*Dataset content*
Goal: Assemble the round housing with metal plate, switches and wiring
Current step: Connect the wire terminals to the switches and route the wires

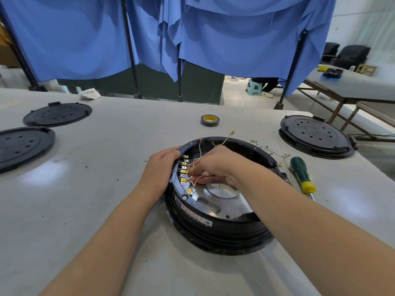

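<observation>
Black round housing (218,229) — white label (193,214), its print unreadable.

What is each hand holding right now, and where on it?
The left hand grips the housing by its left rim. The right hand, inside the housing, pinches the white wires near the terminals.

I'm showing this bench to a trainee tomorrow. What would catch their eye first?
Both hands at the black round housing in the centre: the left hand grips its rim while the right hand pinches white wires by the brass terminals. A green screwdriver lies to its right, a tape roll behind.
</observation>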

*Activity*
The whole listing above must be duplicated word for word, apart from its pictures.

*Response to this task*
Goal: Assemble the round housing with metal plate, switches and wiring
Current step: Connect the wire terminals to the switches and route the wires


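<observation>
Black round housing (218,229) — white label (193,214), its print unreadable.

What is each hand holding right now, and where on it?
The left hand grips the housing by its left rim. The right hand, inside the housing, pinches the white wires near the terminals.

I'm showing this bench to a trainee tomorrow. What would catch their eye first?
Both hands at the black round housing in the centre: the left hand grips its rim while the right hand pinches white wires by the brass terminals. A green screwdriver lies to its right, a tape roll behind.
</observation>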

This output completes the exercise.